**Work required**:
Would you return the lines between the one holding "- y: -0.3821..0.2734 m" and the one holding "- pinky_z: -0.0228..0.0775", inclusive, and only those, exactly as they stand in the listing below?
───
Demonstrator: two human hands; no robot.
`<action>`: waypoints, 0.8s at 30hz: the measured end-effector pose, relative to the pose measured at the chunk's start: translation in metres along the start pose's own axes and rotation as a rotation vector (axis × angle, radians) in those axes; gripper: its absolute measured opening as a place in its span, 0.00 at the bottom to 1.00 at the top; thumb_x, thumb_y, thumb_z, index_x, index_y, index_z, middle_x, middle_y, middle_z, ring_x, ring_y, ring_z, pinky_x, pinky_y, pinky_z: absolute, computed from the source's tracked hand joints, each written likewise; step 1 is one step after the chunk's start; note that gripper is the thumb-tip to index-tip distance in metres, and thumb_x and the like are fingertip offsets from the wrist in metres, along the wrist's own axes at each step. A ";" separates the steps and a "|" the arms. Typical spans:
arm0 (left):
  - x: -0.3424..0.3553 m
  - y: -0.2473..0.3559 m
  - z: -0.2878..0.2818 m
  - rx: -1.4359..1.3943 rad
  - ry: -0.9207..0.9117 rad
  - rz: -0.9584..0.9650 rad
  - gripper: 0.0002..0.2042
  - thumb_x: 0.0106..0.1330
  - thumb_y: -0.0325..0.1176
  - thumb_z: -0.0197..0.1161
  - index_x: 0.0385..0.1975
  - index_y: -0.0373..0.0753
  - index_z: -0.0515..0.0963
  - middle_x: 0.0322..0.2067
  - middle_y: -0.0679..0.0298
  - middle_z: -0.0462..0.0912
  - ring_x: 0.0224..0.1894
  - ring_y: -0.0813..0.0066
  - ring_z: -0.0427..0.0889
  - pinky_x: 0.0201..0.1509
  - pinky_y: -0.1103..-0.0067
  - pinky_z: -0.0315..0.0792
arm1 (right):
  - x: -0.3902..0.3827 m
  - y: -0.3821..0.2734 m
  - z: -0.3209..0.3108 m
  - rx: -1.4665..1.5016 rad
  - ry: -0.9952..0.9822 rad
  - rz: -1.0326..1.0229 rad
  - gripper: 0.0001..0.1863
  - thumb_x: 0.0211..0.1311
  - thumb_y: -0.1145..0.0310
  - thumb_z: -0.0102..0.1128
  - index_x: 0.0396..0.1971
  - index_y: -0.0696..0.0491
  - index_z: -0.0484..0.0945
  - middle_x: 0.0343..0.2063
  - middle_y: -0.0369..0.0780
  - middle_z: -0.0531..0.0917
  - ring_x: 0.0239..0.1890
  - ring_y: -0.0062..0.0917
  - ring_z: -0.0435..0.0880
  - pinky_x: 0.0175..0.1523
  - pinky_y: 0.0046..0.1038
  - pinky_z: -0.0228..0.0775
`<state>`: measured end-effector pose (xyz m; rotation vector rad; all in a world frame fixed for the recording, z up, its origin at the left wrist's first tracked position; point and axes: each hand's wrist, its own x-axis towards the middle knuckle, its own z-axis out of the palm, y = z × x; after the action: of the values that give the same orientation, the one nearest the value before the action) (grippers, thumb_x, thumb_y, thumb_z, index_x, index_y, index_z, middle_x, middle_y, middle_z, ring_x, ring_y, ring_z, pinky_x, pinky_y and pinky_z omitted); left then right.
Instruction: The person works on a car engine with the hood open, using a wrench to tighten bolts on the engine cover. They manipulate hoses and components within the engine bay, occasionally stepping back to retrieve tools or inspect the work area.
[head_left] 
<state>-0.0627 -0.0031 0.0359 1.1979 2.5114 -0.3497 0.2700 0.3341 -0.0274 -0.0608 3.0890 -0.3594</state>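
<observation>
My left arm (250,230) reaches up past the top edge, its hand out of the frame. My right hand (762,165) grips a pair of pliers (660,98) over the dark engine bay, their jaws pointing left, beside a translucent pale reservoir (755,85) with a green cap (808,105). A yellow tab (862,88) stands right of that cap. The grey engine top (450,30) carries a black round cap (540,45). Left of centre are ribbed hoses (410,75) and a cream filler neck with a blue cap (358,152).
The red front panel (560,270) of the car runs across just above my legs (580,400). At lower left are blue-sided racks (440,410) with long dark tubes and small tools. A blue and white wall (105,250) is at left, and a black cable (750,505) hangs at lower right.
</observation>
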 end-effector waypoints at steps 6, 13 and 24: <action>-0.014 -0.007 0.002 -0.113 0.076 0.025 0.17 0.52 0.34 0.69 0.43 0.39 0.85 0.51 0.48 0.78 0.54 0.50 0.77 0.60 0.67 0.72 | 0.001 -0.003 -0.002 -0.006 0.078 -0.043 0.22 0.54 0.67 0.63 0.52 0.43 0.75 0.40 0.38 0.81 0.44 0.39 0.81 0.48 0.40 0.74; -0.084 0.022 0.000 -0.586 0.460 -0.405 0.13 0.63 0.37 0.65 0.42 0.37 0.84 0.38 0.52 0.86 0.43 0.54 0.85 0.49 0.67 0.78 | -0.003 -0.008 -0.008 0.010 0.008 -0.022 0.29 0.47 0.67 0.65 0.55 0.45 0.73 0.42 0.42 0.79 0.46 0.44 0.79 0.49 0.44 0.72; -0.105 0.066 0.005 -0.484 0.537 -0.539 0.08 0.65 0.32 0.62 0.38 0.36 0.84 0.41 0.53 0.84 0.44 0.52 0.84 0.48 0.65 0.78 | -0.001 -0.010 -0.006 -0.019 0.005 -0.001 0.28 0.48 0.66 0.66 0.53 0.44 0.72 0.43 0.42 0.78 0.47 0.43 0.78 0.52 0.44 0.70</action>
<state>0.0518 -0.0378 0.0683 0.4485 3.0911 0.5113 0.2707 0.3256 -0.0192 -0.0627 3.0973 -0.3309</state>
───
**Exercise answer**:
  - y: -0.3821..0.2734 m
  - z: -0.3209..0.3108 m
  - rx: -1.4665..1.5016 rad
  - ry: -0.9952..0.9822 rad
  - rz: -1.0326..1.0229 rad
  - gripper: 0.0001..0.1863
  - thumb_x: 0.0211..0.1311
  - thumb_y: -0.1145..0.0310
  - thumb_z: -0.0102..0.1128
  - index_x: 0.0396..0.1971
  - index_y: -0.0696..0.0491
  - index_z: -0.0484..0.0945
  - middle_x: 0.0343..0.2063
  - middle_y: -0.0369..0.0780
  - middle_z: -0.0531..0.0917
  - ring_x: 0.0239..0.1890
  - ring_y: -0.0062..0.0917
  - ring_z: -0.0435..0.0880
  - pinky_x: 0.0175..0.1523
  - pinky_y: 0.0046..0.1038
  - pinky_z: -0.0228..0.0775

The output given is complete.